* **Task requirements**
Write out the records in full, exactly as given, but without the images.

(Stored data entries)
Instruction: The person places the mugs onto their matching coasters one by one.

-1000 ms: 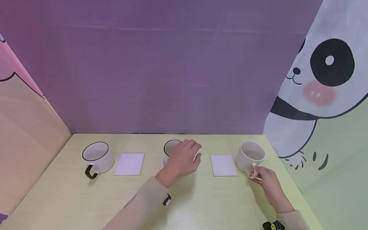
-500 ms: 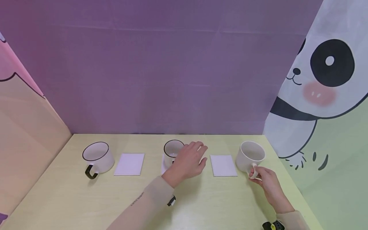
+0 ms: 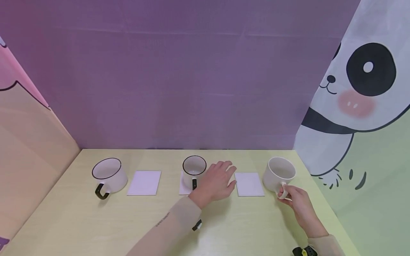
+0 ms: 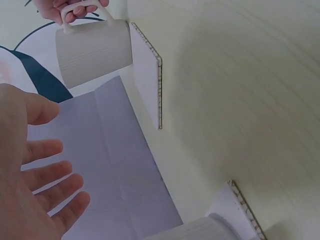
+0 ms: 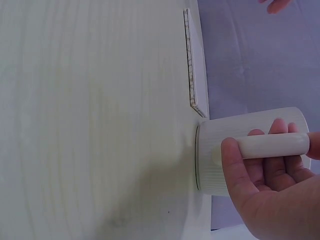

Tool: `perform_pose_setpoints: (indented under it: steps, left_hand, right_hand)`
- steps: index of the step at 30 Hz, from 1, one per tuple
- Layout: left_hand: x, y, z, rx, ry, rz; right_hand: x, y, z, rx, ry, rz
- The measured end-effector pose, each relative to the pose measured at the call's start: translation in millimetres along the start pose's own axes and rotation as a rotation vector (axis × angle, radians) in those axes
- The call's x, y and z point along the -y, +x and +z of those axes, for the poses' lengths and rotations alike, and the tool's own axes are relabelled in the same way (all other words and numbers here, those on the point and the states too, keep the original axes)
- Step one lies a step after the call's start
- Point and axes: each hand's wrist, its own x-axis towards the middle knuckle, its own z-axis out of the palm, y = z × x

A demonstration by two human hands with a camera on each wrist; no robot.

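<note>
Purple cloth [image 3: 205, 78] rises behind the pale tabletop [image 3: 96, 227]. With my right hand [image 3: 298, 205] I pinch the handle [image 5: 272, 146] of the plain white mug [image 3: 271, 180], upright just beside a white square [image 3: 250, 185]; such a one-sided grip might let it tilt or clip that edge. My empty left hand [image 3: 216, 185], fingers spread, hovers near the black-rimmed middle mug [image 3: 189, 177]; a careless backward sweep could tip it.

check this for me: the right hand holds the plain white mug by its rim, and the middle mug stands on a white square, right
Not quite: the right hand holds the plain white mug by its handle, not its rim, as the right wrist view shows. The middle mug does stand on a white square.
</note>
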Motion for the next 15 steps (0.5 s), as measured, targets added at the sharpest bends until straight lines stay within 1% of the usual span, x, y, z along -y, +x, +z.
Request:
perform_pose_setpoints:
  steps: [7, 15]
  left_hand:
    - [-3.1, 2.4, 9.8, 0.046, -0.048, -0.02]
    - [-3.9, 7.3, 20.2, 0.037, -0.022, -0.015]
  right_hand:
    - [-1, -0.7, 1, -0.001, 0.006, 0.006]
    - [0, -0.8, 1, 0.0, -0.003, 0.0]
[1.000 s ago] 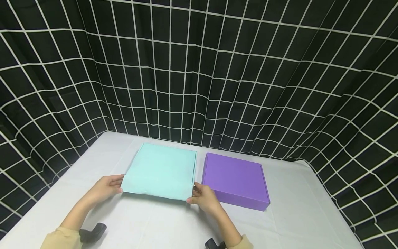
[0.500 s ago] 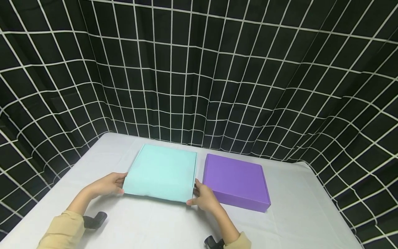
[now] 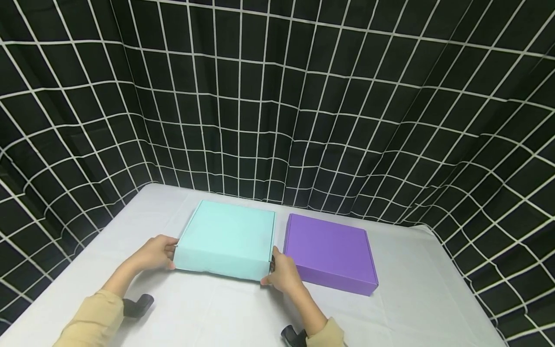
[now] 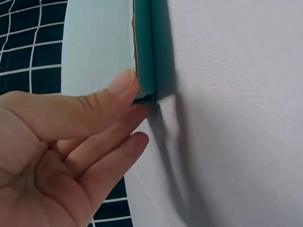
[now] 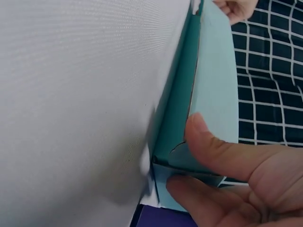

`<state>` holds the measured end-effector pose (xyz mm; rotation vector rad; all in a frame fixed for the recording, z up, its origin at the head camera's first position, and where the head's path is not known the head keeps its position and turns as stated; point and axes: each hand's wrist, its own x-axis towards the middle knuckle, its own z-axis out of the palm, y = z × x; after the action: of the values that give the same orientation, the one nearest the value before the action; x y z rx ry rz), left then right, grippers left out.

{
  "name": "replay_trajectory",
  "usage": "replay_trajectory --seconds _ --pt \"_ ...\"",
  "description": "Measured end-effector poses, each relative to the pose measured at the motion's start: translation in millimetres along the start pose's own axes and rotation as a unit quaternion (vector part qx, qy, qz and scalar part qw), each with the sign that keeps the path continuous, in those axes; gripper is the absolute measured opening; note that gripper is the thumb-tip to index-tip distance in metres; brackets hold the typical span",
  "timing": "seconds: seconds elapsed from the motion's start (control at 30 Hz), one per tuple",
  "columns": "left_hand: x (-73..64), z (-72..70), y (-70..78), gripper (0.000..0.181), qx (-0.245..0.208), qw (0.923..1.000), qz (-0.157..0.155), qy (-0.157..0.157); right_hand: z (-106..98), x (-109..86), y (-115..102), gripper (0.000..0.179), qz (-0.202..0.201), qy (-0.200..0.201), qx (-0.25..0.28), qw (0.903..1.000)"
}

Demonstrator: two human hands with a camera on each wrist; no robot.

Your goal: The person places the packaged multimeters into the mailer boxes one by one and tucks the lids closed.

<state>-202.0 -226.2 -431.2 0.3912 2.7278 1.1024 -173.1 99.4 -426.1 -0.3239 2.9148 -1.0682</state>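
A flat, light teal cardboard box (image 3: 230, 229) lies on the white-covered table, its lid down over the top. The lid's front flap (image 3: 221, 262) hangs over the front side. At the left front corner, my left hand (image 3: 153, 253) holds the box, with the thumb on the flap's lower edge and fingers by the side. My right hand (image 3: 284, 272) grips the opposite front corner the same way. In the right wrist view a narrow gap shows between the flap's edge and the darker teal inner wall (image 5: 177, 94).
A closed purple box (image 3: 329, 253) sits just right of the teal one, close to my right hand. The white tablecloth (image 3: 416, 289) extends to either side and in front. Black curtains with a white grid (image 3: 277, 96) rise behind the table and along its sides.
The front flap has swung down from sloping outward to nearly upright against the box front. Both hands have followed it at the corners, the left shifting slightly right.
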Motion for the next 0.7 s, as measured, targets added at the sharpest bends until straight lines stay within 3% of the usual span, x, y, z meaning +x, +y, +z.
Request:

* **Solution**
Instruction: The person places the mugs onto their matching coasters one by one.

-1000 ms: 
-500 ms: 
+0 ms: 
+0 ms: 
+0 ms: 

Tool: `perform_pose_setpoints: (indented under it: steps, left_hand, right_hand)`
- steps: index of the step at 30 Hz, from 1, one per tuple
- Layout: left_hand: x, y, z, rx, ry, rz; right_hand: x, y, z, rx, ry, rz
- The measured end-effector pose, each relative to the pose measured at the call's start: translation in millimetres along the start pose's own axes and rotation as a rotation vector (axis × angle, radians) in those axes
- The call's x, y and z point along the -y, +x and +z of those axes, for the poses' lengths and rotations alike, and the tool's own axes are relabelled in the same way (all other words and numbers here, those on the point and the states too, keep the original axes)
- Step one lies a step after the call's start
- Point and axes: each hand's wrist, its own x-axis towards the middle knuckle, its own z-axis out of the palm, y = z × x

A demonstration by two human hands with a camera on each wrist; no robot.

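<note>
Purple cloth [image 3: 205, 78] rises behind the pale tabletop [image 3: 96, 227]. With my right hand [image 3: 298, 205] I pinch the handle [image 5: 272, 146] of the plain white mug [image 3: 271, 180], upright just beside a white square [image 3: 250, 185]; such a one-sided grip might let it tilt or clip that edge. My empty left hand [image 3: 216, 185], fingers spread, hovers near the black-rimmed middle mug [image 3: 189, 177]; a careless backward sweep could tip it.

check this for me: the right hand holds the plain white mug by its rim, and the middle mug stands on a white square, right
Not quite: the right hand holds the plain white mug by its handle, not its rim, as the right wrist view shows. The middle mug does stand on a white square.
</note>
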Motion for the next 15 steps (0.5 s), as measured, targets added at the sharpest bends until straight lines stay within 1% of the usual span, x, y, z along -y, +x, +z.
Request:
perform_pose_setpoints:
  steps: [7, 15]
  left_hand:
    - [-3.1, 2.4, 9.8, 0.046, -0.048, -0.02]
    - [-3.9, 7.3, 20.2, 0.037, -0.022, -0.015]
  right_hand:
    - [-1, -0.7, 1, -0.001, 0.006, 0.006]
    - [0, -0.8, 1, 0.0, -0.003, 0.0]
[1.000 s ago] 
[0.500 s ago] 
[now] 
[now] 
[now] 

`<state>` holds the measured end-effector pose (xyz mm; rotation vector rad; all in a frame fixed for the recording, z up, its origin at the head camera's first position, and where the head's path is not known the head keeps its position and turns as stated; point and axes: each hand's wrist, its own x-axis towards the middle knuckle, its own z-axis out of the palm, y = z × x; after the action: of the values that give the same orientation, the one nearest the value before the action; x y z rx ry rz), left then right, grippers left out.

{
  "name": "replay_trajectory",
  "usage": "replay_trajectory --seconds _ --pt \"_ ...\"",
  "description": "Measured end-effector poses, each relative to the pose measured at the motion's start: translation in millimetres along the start pose's own axes and rotation as a unit quaternion (vector part qx, qy, qz and scalar part qw), each with the sign that keeps the path continuous, in those axes; gripper is the absolute measured opening; note that gripper is the thumb-tip to index-tip distance in metres; brackets hold the typical span",
  "timing": "seconds: seconds elapsed from the motion's start (control at 30 Hz), one per tuple",
  "columns": "left_hand: x (-73..64), z (-72..70), y (-70..78), gripper (0.000..0.181), qx (-0.245..0.208), qw (0.923..1.000), qz (-0.157..0.155), qy (-0.157..0.157); right_hand: z (-106..98), x (-109..86), y (-115..102), gripper (0.000..0.179), qz (-0.202..0.201), qy (-0.200..0.201), qx (-0.25..0.28), qw (0.903..1.000)"
}

Demonstrator: two human hands with a camera on each wrist; no robot.

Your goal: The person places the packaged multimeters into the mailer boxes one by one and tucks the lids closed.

<state>-202.0 -226.2 -431.2 0.3912 2.7278 1.1024 -173.1 99.4 -426.1 -0.3239 2.9148 -1.0682</state>
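A flat, light teal cardboard box (image 3: 230, 229) lies on the white-covered table, its lid down over the top. The lid's front flap (image 3: 221, 262) hangs over the front side. At the left front corner, my left hand (image 3: 153, 253) holds the box, with the thumb on the flap's lower edge and fingers by the side. My right hand (image 3: 284, 272) grips the opposite front corner the same way. In the right wrist view a narrow gap shows between the flap's edge and the darker teal inner wall (image 5: 177, 94).
A closed purple box (image 3: 329, 253) sits just right of the teal one, close to my right hand. The white tablecloth (image 3: 416, 289) extends to either side and in front. Black curtains with a white grid (image 3: 277, 96) rise behind the table and along its sides.
The front flap has swung down from sloping outward to nearly upright against the box front. Both hands have followed it at the corners, the left shifting slightly right.
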Motion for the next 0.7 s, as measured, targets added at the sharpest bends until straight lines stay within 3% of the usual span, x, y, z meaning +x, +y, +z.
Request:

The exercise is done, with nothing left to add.